:: Assigned task ::
Only the lines that hold "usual" should be in the answer, each copied from the data below.

:: Dataset extract ::
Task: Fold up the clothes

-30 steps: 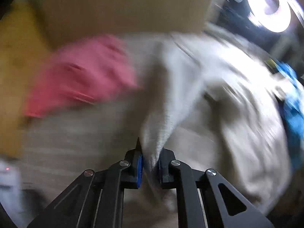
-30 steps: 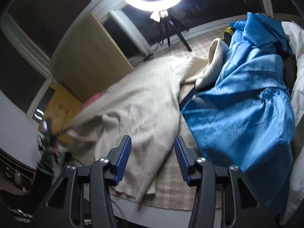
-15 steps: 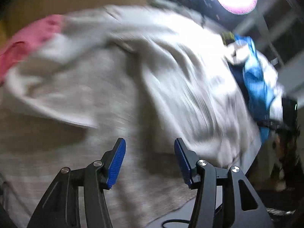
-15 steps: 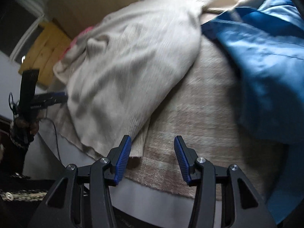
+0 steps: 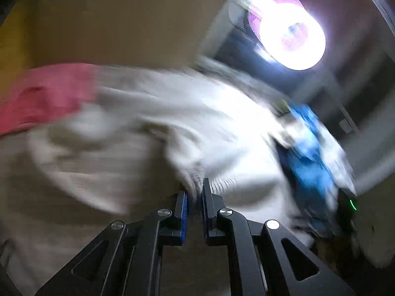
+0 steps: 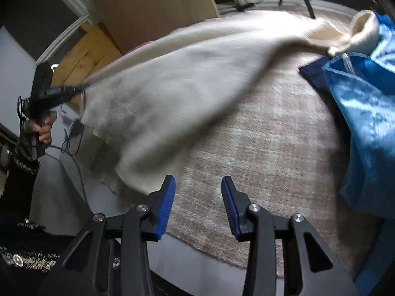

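Note:
A cream knitted sweater (image 6: 177, 79) lies spread over a beige checked blanket (image 6: 271, 143). One sleeve of it runs toward the blue garment (image 6: 365, 113) at the right. My left gripper (image 5: 195, 192) is closing on the sweater's ribbed edge (image 5: 197, 175), with the fabric pinched between its pads. The right wrist view shows that same gripper (image 6: 84, 87) at the far left, held by a hand (image 6: 44, 128), pulling the sweater's corner up and taut. My right gripper (image 6: 198, 197) hovers over the blanket beside the sweater's near hem. Its jaws are closing with nothing between them.
A pink garment (image 5: 44, 96) lies beyond the sweater, in front of a cardboard box (image 6: 153, 7). Wooden boards (image 6: 81, 56) stand at the left. A ring light (image 5: 288, 32) on a tripod shines from the far side. Cables (image 6: 74, 133) hang below the bed's near edge.
My left gripper let go of the sweater, swung across, then closed on its ribbed edge and lifted it. My right gripper came down toward the blanket's near edge, its jaws slightly narrower.

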Tool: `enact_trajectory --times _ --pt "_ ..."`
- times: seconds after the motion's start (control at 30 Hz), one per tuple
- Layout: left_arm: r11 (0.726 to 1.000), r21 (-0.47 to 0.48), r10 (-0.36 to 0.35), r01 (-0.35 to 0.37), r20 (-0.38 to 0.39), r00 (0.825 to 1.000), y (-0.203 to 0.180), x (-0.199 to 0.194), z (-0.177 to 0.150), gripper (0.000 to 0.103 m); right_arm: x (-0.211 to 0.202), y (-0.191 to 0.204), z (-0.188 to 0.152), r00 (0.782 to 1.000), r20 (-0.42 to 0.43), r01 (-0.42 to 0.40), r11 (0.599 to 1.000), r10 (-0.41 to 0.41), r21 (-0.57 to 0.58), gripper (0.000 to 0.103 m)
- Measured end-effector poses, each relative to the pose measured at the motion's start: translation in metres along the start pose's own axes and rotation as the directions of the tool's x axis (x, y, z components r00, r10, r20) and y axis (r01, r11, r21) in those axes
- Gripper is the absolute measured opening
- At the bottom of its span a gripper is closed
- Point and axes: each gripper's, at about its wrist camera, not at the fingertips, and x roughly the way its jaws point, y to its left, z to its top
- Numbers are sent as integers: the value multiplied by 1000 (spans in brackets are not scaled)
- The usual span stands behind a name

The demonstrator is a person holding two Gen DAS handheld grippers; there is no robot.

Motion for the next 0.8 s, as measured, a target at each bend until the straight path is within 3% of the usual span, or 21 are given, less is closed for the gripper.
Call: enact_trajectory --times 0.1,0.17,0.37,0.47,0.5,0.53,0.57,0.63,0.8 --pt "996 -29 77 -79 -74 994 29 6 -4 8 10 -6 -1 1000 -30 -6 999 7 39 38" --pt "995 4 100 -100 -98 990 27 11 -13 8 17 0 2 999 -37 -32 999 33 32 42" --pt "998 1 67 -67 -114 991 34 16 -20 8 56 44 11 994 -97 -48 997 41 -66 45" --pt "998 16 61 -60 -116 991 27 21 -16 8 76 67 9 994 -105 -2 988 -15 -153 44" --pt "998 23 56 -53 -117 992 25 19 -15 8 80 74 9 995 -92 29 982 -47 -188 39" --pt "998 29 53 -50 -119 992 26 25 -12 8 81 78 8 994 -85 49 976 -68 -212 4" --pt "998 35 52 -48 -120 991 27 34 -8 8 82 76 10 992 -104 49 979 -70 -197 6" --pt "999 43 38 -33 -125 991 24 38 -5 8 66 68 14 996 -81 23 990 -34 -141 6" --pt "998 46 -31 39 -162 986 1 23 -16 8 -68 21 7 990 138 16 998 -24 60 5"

:: The completed task ::
- The usual span stands behind a name
Motion for the next 0.8 s, as measured, a target at each bend until the straight path is within 3% of the usual span, or 21 are given, less is closed for the gripper.

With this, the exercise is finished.